Conservative leaders pointed out during their interviews that there was an imbalance among the licensed publishers of the paper with two leftist licensees and only one rightist, who also took on considerable editorial responsibilities. Adding Anton Frey, a journalist proposed by the Christian Social Union, to the editorial staff, corrected this to an extent. In addition, Helmut Cron, an unaffiliated conservative, edited the financial page of the paper. On the left, they added two additional editors. Willi Bohn had solid anti-Nazi credentials and had already been an antiwar activist in 1916, when he distributed flyers against the war in his hometown of Gotha. Later, he joined the Independent Social Democratic Party and then the KPD. He was eventually arrested by the Gestapo in 1935. The other leftwing editor was Fritz Eberhard, who ostensibly represented the worker’s viewpoint. Eberhard’s name at birth was Helmut von Rauschenplat. He took on the pseudonym Fritz Eberhard in 1933, after a warrant for his arrest was issued for his activities against the Nazis in Germany as a member of the SPD. In 1937 he managed to escape to Great Britain.

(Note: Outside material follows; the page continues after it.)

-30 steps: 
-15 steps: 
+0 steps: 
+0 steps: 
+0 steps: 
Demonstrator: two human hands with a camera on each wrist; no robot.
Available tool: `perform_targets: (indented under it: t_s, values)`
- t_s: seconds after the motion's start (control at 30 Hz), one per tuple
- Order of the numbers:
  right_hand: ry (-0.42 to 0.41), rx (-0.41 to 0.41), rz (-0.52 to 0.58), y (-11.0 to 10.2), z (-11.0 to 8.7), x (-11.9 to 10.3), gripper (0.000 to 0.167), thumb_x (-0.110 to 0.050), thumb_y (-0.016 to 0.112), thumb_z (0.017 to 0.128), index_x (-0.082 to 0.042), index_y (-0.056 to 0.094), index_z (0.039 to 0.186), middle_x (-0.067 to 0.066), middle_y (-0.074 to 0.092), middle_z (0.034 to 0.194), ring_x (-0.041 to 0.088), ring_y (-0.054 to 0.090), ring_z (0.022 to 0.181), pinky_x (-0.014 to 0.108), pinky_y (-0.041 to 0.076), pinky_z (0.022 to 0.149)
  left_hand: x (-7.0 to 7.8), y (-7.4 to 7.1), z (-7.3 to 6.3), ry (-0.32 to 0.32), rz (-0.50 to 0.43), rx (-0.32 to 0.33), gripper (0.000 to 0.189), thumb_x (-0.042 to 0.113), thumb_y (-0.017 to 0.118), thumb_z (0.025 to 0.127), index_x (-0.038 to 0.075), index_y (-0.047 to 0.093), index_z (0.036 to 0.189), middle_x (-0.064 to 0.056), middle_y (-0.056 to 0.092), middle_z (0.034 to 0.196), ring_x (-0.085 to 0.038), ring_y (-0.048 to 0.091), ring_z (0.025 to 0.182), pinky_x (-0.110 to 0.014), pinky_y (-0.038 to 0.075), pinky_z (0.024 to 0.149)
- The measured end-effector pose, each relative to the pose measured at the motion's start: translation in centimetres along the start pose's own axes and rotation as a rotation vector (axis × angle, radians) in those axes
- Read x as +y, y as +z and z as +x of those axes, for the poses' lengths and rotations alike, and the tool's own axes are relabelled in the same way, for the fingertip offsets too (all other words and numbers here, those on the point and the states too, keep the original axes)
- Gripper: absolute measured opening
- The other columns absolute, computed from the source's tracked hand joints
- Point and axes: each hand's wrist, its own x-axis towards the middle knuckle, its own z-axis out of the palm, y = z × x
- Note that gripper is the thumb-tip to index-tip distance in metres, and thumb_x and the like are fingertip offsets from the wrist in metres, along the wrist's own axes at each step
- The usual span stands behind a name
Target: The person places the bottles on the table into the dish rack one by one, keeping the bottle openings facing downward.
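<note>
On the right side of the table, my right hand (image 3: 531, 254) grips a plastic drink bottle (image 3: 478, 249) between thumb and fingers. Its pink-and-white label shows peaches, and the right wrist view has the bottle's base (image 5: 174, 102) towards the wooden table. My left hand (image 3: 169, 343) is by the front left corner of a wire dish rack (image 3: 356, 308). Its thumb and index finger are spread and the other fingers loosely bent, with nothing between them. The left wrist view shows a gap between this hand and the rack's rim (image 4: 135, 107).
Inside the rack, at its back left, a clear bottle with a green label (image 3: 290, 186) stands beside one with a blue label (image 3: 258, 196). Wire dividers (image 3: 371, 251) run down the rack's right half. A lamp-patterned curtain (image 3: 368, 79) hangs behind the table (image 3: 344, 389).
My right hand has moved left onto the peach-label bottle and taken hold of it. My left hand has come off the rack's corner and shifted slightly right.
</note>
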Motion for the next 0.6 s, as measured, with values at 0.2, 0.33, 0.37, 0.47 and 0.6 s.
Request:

There he was affiliated with the British Political Warfare Executive and also published articles and worked with the Sender der europäischen Revolution (initially associated with the BBC), which broadcast to German occupied Europe. He was brought back to Germany in April 1945 by the OSS. Though he worked for the Stuttgarter Zeitung, his primary responsibility was ensuring the democratic reestablishment of radio broadcasting in southern Germany.

Ackermann worked hard to establish some manner of inter-party harmony and was not opposed to the addition of a conservative licensee to the paper. However, according to the interrogation report, he noted, “The trouble is that the conservatives cannot find an experienced newspaper man who would satisfy the requirements of MG.” After analyzing the ICD activities surrounding the Stuttgarter Zeitung, this was simply a statement of fact. 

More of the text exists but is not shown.